Repairing damage to leased premises
A reader recently resumed possession of premises which he had originally leased out for five years. After having obtained the keys to the premises, he went, together with the lessee, to inspect it and was shocked to find that the house had suffered...
A reader recently resumed possession of premises which he had originally leased out for five years. After having obtained the keys to the premises, he went, together with the lessee, to inspect it and was shocked to find that the house had suffered considerable damage.
He demanded that the lessee carry out the necessary repairs to restore it to the state in which he had originally leased it. Since the lessee refused to do so, the landowner has had to incur considerable expense to repair the house before leasing it again to a third party.

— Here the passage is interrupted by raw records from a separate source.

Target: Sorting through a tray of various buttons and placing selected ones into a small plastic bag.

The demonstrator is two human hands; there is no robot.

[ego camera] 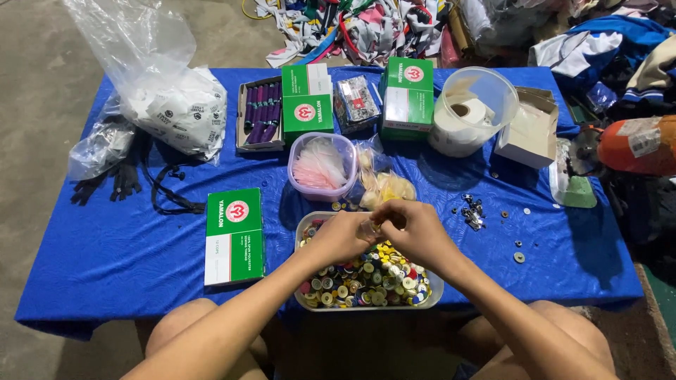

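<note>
Over the button tray [303,299], your left hand [343,238] and right hand [420,232] pinch one small, light, slippery item [369,229]; grip its edges.

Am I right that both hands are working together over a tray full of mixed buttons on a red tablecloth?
Not quite: the tablecloth is blue, not red, as the head view shows. The left hand and right hand do meet over the tray of mixed buttons.
</note>
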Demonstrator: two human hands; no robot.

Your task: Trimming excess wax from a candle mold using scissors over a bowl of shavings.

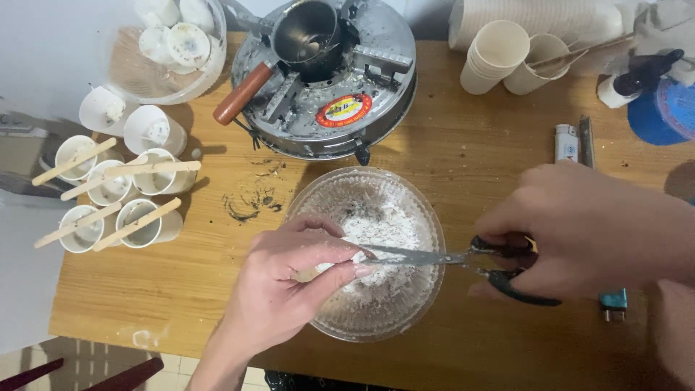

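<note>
The right hand point(579, 232) has its grip closed through the black handles of a pair of scissors point(449, 258), blades nearly shut. The left hand point(289, 279) pinches a small pale piece at the blade tips, though what it is cannot be made out. Both hover over a glass bowl point(318, 311) of white flakes on the wooden worktop point(470, 145). The fingertips sit so close to the blades that a careless snip could nick them, or scatter flakes past the rim.

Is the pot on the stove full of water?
No, the small dark pot on the stove looks nearly empty, with its bare bottom showing.
</note>
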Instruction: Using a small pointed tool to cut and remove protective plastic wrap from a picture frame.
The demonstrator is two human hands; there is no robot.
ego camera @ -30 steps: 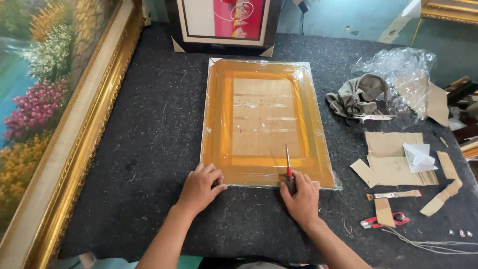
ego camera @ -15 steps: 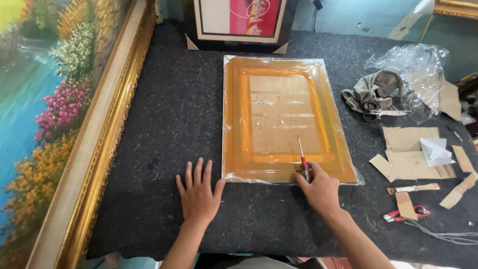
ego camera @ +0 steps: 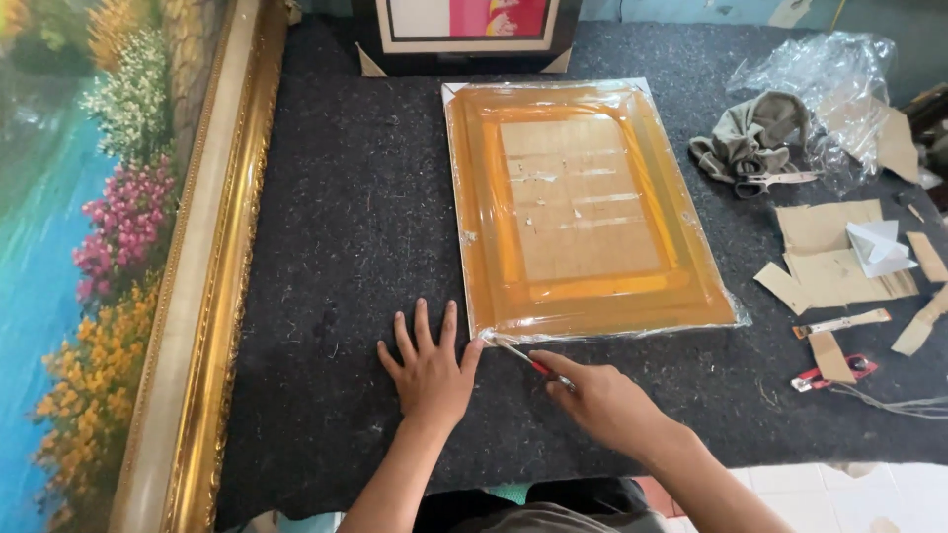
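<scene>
- My left hand (ego camera: 427,365) lies flat, fingers spread, empty, on the felt (ego camera: 336,247) by the near edge.
- My right hand (ego camera: 604,400) grips a knife (ego camera: 526,361), tip at the wrapped frame (ego camera: 583,207)'s near-left corner.
- A slip could nick my left thumb or score the frame.

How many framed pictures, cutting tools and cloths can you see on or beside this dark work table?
Framed pictures: 3 (the plastic-wrapped orange frame, the gold-framed landscape painting, the black-framed picture)
Cutting tools: 2 (the red-handled knife in the right hand, the scissors)
Cloths: 1 (the grey rag)
Total: 6
</scene>
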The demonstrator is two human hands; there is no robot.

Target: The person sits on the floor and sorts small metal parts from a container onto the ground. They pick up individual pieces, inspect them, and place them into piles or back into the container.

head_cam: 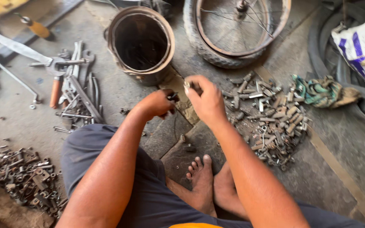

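I see my left hand (159, 103) clenched on a small dark part (173, 97), its axis too hidden to tell. My right hand (205, 97) pinches a small metal piece (187, 85), pointing up-left. A rusty bucket (141, 44) stands just ahead, a bolt pile (271, 118) right; bare floor (119, 90) lies left.

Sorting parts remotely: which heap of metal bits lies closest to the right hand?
The heap of bolts and nuts just beyond the right hand; the other heap lies beside the left knee.
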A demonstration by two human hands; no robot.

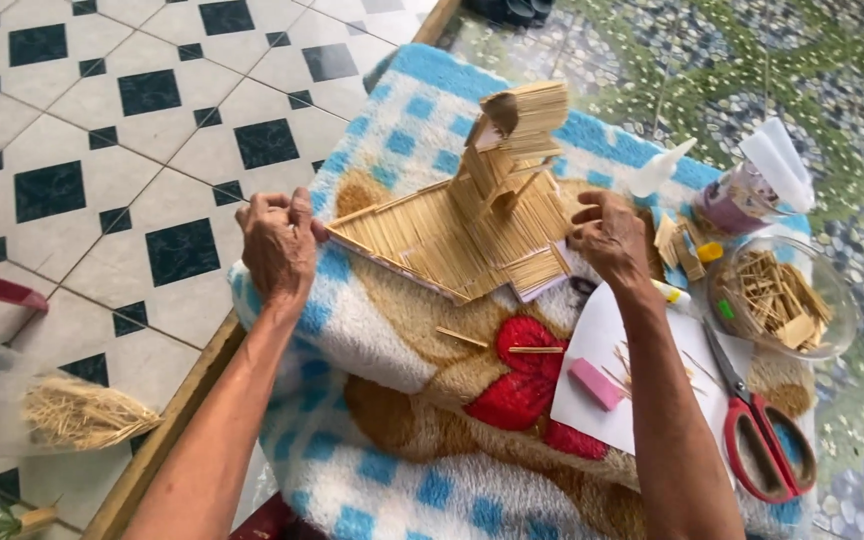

The reader is holding the old lessee responsible for these expenses, which were both ordinary and extraordinary in nature.
What is the landowner's position at law?
A lessee is bound to make use of the thing let to him as a bonus paterfamilias and to restore it to the landlord in the same condition in which he received it. The lessee is liable for any deterioration or damage which occurs to the property during the enjoyment of the lease (by any act or default on his part or the members of his family), unless he may prove that such deterioration or damage was not his fault.
In determining the liability, one must consider the nature of the repairs which the reader had to carry out and what caused them, such as whether through fair wear and tear or through the lessee's negligence. For example, if, throughout the lease, the lessee was well aware that a particular ceiling or wall needed repair or maintenance, and he did not bother to inform the landlord on the matter, he could be held responsible for not acting with the necessary care and diligence. The reason being that, his failure to report this to the landlord resulted in a repair of an extraordinary nature, which would naturally be costlier.
A lessee should immediately inform the landlord of any necessary repairs and if the landlord refuses to do so, he should incur the repairs himself at his own expense (especially if they require immediate attention) and then request the landlord to reimburse him. After all, it is in the landlord's interest that his property is kept in a good state of repair.
The courts generally take into consideration the nature of the repairs. In fact, extraordinary repairs are meant to be carried out by the landlord at his own expense, while the lessee should pay for ordinary repairs.
However problems may arise when a repair which was of an ordinary nature, in time, ends up being an extraordinary repair.
During the period of the lease, the lessee is bound to carry out the repairs to stoves, panes and glass, shutters, window-frames, hinges, bolts and locks.
The reader should consider all these issues before instituting any legal action against the lessee demanding that he be reimbursed for the expenses he incurred.
The reader should carry out frequent inspections of the leased premises to detect, at an early stage, any damages that require repair or maintenance works. Thus will avoid any further damages that may occur to the leased premises.